Visit our Expo - Redox and Inflammation signaling 2012

Session IX. Novel compounds targeting inflammatory signaling pathways Poster IX, 7
DiC14-amidine cationic lipid induces the production of IL-12 by murine bone-marrow
derived dendritic cells: importance of TLR-4 and JNK
Tetsuya Tanaka1), Michel Vandenbranden2), Jean-Marie Ruysschaert2) and Alain
Jacquet1).
1)Service de Génétique Appliquée, Institut de Biologie et de Médecine Moléculaires,
Université Libre de Bruxelles, B-6041 Gosselies, Belgium and 2)Laboratoire "Structure
et Fonction des Membranes Biologiques," Université Libre de Bruxelles, Campus
Plaine, B-1050 Brussels, Belgium E-mail : tetsuyat2003@hotmail.com
DiC14-amidine cationic lipid has been shown to act as a Th1-adjuvant. A recombinant form
of the major mite allergen Der p 1 (ProDer p 1) complexed with diC 14-amidine prevented the
development of typical Th2-biased allergic response in mice. The present study investigates
the effect of diC14-amidine on murine bone-marrow-derived dendritic cells (BMDC) and
particularly at the level of the pro-Th1 cytokine IL-12 production.

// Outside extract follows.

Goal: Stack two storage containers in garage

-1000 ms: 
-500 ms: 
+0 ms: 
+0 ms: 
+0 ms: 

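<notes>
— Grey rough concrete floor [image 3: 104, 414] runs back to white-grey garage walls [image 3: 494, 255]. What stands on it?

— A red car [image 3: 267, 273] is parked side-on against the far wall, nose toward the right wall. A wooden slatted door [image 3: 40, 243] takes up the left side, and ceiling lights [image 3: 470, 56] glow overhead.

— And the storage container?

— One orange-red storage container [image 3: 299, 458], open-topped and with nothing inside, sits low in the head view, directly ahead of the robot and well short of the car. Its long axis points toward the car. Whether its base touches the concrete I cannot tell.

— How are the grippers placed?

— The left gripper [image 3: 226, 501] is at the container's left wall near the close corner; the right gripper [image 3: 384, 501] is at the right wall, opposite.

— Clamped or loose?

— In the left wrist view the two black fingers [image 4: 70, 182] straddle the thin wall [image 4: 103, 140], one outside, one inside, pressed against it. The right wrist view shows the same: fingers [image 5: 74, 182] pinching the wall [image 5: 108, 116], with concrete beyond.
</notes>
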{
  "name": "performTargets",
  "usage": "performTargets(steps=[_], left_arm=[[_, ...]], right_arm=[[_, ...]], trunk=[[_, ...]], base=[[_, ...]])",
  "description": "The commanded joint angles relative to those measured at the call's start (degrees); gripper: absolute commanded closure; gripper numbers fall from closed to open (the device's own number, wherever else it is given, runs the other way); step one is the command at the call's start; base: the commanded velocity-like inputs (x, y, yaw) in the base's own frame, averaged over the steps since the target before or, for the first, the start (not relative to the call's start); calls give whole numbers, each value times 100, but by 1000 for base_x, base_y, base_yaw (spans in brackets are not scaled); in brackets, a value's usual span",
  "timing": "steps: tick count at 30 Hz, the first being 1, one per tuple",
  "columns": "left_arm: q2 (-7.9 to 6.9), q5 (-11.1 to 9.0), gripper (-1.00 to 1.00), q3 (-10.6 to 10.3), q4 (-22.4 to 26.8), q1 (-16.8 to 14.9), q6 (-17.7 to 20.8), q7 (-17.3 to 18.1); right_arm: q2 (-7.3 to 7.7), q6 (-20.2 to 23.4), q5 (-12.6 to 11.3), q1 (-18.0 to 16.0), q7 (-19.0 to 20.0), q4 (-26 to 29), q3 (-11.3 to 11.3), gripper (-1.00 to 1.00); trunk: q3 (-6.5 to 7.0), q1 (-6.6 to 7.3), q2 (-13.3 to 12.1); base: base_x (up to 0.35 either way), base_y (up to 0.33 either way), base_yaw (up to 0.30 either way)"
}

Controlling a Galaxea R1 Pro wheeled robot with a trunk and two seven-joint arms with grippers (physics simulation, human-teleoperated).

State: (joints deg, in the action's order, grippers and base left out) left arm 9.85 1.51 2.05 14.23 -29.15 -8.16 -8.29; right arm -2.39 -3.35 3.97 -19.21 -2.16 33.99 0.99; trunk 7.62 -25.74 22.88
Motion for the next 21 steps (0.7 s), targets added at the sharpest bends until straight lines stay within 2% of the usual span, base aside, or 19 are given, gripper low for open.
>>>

BMDC exhibited IL-12 but not IL-10 secretion when stimulated with diC14-amidine,
complexed or not with ProDer p 1. The recombinant allergen did not induce cytokine
production. Using BMDCs from TLR4- and TLR2-deficient mice, we clearly demonstrated
that diC14-amidine stimulation of dendritic cells involved TLR4 but not TLR2. Although all
three MAP kinases, ERK1/2, p38 and JNK were activated, diC14-amidine induced IL-12
release exclusively via the JNK signaling pathway. Finally, IL-12 release induced by the
cationic lipid correlated with degradation of IkB, a critical step in NF-kB activation. In
conclusion, the activation of dendritic cells by the complex ProDer p 1-amidine leading to IL-
12 production could explain the development of Th1-biased immune response by this vaccine.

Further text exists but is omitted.